Photovoltaïque : l’union fait la force
La cuma de Tortebesse dans le Puy-de-Dôme a été créée en 2001 et compte aujourd'hui 25 adhérents. Sa particularité est d'avoir construit un hangar, de 45 mètres de long par 16 mètres de large, pour le stockage et l'entretien du matériel, dont le toit est recouvert de panneaux photovoltaïques. « La revalorisation de l'électricité en 2014, année de la construction du hangar, nous a motivés à investir dans la production d'énergie », explique Jérôme Arnaud, président de la coopérative.
Descriptif de l'installation
Orienté plein Sud et situé à tout juste 70 mètres du point de livraison de l'électricité, le hangar de la cuma ne pouvait rêver meilleur emplacement pour l'installation de panneaux photovoltaïques.

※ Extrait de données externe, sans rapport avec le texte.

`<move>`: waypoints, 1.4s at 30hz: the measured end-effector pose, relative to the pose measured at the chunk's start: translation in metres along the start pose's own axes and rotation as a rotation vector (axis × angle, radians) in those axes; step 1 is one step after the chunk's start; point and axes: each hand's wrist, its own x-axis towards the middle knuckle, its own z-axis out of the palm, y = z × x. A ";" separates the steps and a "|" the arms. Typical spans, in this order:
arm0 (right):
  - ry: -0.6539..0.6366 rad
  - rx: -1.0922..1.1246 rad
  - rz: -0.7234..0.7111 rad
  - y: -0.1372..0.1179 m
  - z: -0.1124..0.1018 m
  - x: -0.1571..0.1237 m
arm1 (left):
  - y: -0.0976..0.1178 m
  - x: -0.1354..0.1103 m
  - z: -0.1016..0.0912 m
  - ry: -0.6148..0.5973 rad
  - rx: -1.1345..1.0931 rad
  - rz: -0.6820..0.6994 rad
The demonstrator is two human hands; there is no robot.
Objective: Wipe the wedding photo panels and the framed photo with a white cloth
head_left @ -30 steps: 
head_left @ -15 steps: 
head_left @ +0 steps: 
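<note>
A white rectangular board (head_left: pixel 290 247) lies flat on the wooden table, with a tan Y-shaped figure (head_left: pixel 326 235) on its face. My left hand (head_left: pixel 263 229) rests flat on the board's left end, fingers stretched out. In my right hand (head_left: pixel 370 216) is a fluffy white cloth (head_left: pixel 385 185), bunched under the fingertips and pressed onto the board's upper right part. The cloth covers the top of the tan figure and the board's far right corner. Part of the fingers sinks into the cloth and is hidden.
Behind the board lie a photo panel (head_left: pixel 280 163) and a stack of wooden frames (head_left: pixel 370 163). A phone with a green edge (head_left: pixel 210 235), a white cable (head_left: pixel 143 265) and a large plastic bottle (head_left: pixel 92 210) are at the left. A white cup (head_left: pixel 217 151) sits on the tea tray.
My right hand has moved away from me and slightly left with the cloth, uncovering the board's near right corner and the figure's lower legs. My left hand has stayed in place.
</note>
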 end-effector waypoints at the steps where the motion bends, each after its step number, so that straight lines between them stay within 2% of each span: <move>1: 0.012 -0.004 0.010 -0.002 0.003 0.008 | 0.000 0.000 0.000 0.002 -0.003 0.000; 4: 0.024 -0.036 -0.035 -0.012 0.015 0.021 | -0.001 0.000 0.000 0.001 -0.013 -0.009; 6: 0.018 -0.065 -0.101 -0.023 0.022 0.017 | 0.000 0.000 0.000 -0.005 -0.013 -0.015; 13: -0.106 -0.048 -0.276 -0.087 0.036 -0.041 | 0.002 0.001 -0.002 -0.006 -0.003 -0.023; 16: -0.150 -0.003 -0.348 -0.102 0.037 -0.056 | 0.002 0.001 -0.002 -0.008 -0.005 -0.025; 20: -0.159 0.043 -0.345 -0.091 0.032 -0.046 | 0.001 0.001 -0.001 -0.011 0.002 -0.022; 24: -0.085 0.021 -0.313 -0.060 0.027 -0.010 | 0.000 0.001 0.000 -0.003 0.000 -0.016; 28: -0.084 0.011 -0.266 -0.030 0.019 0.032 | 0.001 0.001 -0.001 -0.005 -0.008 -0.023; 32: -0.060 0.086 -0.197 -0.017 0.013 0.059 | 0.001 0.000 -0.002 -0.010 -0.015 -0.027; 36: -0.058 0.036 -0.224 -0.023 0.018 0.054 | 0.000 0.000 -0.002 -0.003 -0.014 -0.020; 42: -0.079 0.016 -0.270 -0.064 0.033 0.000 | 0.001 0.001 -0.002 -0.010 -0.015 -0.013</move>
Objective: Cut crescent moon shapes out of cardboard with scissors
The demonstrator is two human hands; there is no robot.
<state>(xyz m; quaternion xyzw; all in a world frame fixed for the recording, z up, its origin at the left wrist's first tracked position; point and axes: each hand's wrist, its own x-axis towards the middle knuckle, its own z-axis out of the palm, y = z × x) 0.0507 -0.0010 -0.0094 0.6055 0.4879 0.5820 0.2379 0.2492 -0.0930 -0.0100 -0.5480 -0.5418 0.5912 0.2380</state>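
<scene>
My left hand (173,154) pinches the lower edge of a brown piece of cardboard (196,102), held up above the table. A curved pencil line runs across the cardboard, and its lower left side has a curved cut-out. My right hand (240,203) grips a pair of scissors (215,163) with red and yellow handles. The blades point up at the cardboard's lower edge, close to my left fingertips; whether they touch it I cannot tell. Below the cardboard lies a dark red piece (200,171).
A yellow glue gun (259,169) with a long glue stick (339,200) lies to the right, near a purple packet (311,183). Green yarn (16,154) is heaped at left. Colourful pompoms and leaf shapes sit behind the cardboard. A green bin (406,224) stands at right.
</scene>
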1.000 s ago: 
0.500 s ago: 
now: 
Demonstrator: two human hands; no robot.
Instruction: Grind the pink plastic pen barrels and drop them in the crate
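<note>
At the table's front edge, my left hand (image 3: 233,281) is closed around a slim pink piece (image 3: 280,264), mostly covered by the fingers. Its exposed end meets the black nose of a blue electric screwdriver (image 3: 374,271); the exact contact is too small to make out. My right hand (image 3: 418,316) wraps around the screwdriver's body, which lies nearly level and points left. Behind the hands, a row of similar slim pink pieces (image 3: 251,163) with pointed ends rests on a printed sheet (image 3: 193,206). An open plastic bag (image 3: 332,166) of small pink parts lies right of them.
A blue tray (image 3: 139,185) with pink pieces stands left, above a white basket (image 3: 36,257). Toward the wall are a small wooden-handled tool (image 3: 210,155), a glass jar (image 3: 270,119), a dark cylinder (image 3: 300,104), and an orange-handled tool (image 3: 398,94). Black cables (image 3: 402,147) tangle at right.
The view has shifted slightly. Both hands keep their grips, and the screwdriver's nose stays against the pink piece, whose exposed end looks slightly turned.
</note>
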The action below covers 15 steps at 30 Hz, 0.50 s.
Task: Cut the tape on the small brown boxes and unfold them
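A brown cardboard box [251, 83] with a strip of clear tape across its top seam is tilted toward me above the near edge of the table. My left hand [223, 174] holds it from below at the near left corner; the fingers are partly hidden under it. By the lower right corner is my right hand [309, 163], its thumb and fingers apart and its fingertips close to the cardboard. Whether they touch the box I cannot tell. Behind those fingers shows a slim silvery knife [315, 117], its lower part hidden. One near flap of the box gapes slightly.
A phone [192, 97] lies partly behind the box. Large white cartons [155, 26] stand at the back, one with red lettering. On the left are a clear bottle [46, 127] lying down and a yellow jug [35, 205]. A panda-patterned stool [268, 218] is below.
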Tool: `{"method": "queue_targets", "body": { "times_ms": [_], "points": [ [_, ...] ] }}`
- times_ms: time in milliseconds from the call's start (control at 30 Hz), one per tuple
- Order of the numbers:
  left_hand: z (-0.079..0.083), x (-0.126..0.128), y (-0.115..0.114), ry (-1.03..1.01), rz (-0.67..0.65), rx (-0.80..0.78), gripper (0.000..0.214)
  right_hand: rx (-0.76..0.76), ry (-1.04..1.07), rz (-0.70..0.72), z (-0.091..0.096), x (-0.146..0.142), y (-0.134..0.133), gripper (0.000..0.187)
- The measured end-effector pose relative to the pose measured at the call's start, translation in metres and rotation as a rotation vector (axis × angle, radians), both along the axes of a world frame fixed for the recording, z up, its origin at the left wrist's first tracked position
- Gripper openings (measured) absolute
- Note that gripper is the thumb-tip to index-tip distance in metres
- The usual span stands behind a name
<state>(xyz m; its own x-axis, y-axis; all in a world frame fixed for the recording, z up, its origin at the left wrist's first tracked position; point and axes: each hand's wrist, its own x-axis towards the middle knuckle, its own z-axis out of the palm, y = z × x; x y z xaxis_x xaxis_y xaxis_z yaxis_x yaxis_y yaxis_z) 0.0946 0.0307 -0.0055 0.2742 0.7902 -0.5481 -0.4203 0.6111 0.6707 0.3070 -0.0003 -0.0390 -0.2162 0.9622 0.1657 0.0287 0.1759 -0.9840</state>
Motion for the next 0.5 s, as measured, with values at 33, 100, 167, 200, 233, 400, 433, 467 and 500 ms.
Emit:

Les adhérents ont donc choisi d'équiper le toit de leur futur bâtiment d'environ 280 m² de panneaux. « Le surcoût de la charpente était seulement de 700 euros et les frais de raccordement divisés par deux du fait de la proximité du point de livraison. Au total, la construction du hangar a coûté 150 000 euros dont 50 000 de panneaux photovoltaïques. » La commune, propriétaire du terrain a participé au financement du projet. Au final, les 40 000 kWh d'électricité produits chaque année permettent à la cuma de financer un tiers du bâtiment. « Nous avions budgétisé le projet et estimé le bénéfice à environ 1 500 euros par an. Nous sommes presque à plus du double pour 2015 parce que nous n'avons eu aucun frais d'entretien et l'ensoleillement a été bon. »
Une facture réduite
De quoi alléger la facture des adhérents...Comme pour l'achat d'un matériel, le hangar est payé par les coopérateurs, en fonction de leur chiffre d'affaires. La cuma de Tortebesse ne fait pas exception à la règle mais grâce aux panneaux photovoltaïques, le montant facturé a été divisé par deux ! « Les bénéfices réalisés grâce à la production d'électricité font baisser considérablement la facture bâtiment aux adhérents. C'est aussi pour cette raison que nous nous sommes engagés dans cette voie. Aujourd'hui, il nous faut par tous les moyens réduire nos charges de production. L'opportunité était trop belle pour ne pas être saisie », explique Jérôme Arnaud. L'unique bémol à cette partition rondement jouée est le prix de revente de l'électricité. En 2014, il était de 0,18 euro/KWh. Aujourd'hui il est redescendu à 0,13 euro/KWh.